The 4-Day MBA course was run by representatives from SynbiCITE and BrisSynBio at Bristol science innovation centre, Unit DX. The finale of the course involved presentations from the nine participating teams to a panel of expert judges. Three of the prizes were awarded to teams from Bristol with a further prize going to University College London researchers.
The all-female Vitamica won first prize of £2000 to be used at Unit DX and £2000 prize money to put towards business costs.
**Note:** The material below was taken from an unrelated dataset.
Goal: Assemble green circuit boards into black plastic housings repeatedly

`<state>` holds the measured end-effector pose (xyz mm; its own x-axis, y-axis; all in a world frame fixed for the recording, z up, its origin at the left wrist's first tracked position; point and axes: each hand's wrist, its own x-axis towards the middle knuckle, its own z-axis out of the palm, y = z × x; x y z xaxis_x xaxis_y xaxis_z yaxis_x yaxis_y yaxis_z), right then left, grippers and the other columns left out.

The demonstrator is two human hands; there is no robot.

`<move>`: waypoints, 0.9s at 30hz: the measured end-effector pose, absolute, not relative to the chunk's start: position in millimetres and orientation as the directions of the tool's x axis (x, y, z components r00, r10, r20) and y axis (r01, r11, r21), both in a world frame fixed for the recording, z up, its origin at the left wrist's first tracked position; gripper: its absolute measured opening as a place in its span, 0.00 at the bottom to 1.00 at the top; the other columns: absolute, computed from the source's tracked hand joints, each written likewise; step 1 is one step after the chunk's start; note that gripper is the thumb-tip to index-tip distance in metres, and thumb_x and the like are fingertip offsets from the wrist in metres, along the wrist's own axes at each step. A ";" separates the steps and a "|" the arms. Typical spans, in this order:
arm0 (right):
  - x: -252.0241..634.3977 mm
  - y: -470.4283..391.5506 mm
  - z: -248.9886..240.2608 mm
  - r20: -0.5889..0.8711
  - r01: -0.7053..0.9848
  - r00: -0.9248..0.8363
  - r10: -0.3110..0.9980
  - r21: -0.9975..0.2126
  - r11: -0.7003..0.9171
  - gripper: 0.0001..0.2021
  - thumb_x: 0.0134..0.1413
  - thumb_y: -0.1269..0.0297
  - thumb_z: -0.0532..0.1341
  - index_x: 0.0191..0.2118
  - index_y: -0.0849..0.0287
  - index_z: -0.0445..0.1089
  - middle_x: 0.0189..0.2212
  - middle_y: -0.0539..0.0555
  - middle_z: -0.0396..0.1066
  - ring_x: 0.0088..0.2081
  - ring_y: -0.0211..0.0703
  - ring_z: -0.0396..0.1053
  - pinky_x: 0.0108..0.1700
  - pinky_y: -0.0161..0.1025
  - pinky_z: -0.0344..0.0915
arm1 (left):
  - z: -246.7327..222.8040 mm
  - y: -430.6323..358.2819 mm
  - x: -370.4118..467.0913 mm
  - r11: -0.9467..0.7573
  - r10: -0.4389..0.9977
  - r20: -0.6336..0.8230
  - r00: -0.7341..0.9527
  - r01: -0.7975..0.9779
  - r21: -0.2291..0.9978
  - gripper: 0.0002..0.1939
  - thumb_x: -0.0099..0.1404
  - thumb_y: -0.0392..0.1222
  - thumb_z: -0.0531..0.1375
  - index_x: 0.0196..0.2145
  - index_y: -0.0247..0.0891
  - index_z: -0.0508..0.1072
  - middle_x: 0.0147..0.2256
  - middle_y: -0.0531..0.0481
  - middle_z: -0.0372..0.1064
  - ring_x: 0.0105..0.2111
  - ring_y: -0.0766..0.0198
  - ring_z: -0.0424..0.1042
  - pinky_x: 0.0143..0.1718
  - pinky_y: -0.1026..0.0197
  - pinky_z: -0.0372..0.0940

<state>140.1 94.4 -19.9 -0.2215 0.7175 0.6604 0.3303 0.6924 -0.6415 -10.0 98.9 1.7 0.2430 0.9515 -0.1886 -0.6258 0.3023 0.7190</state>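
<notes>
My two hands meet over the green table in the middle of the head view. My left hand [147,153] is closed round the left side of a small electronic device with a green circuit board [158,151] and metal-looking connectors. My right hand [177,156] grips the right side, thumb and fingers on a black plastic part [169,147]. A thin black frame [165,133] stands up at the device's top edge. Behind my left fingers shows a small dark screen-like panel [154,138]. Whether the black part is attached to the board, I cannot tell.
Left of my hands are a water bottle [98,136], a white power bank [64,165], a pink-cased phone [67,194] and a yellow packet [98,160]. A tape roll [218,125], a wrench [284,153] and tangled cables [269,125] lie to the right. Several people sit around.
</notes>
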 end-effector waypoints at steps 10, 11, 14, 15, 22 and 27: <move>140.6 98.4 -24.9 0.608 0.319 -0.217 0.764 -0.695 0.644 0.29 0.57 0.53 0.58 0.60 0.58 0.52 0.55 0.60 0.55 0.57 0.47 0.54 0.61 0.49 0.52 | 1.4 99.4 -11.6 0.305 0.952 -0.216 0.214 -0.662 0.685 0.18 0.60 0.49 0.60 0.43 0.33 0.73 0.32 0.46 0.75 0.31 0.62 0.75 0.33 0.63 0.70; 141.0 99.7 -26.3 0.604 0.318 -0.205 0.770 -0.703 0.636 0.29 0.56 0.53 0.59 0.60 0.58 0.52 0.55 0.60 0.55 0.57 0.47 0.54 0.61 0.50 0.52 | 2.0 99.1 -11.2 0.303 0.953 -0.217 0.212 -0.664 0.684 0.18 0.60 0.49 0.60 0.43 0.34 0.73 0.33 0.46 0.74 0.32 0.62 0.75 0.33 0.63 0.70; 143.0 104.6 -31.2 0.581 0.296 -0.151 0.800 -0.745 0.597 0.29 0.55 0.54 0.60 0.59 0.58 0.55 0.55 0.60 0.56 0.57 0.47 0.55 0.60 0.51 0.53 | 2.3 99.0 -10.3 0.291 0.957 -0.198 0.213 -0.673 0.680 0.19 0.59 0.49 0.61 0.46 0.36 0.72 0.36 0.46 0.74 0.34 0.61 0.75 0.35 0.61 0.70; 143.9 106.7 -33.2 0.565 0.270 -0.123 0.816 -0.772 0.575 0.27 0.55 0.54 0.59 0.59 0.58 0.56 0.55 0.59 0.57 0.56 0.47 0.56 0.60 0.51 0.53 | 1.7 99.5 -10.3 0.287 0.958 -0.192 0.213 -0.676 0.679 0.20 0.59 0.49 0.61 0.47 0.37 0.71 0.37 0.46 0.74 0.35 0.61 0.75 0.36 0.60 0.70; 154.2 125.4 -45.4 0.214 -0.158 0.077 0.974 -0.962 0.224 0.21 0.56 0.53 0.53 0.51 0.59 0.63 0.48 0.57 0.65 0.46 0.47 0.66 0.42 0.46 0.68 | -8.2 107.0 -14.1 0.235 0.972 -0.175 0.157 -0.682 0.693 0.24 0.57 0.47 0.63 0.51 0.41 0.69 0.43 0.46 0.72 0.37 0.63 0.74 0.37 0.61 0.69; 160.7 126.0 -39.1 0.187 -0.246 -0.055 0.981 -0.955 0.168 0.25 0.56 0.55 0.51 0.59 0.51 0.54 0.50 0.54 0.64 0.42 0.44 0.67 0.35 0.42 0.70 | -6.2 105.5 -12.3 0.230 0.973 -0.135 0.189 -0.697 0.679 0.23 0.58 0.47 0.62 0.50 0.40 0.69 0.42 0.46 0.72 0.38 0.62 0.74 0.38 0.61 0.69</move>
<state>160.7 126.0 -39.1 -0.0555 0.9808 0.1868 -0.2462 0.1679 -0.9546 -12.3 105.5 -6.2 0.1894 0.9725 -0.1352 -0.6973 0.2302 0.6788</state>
The company aims to reduce the occurrence of antimicrobial resistance with ground-breaking technology which will allow doctors to tailor antibiotics to patients.
Charlotte Bermingham, CTO at Vitamica, said: “The prizes are the first funding for our new company! The prize we won from Unit DX will help us in setting up a base for our business operations in the incubator, with a view to moving our labs there in the near future. The business development prize will enable us to establish the branding of the company, conduct market research, work on our business plan and seek investment.”
Two prizes were awarded to the Imophoron team lead by Fred Garzoni, who have engineered a vaccine scaffold that is thermostable, cheap, and scalable; improving access to vaccines in third world countries. They were awarded second prize, £2000 towards business costs and an additional prize to develop their branding and marketing with Shelley Goodwin, from CDM London.
A final, best pre-incorporation prize, was awarded to Exom Biotechnologies. Team leader Ben Barnes from University College London, uses exosomes to help revive failed drug candidates.
The 4-Day MBA has been designed to enable participants to develop their biotechnology business ideas and translate them into a commercial context. The course provides the foundation knowledge required to commercialise research through the instructing of business, legal and financial concepts.
Speaking about the course, BrisSynBio Director Prof. Imre Berger said: “The broad national and international participation in this programme shows Bristol’s rapid development as a centre of excellence for life science and biotech translation. We were delighted to see the strong showing from Bristol-based teams and look forward to seeing them grow.”
BrisSynBio is a multi-disciplinary research centre that focuses on the biomolecular design and engineering aspects of synthetic biology. It has been established as one of six Synthetic Biology Research Centres in the UK. BrisSynBio is funded predominantly by the BBSRC and EPSRC, and has broad range of academic, industrial and public-facing partners.
BrisSynBio is part of the Bristol BioDesign Institute, one of the University of Bristol's seven Specialist Research Institutes.
SynbiCITE is the Innovation and Knowledge Centre (IKC) for synthetic biology. They accelerate and promote commercialisation in synthetic biology research and biological engineering applications.
SynbiCITE received £28 million in 2013 from the EPSRC, BBSRC, Innovate UK and its industrial and academic partners; with the aim of closing the gap between scientific research and commercial exploitation.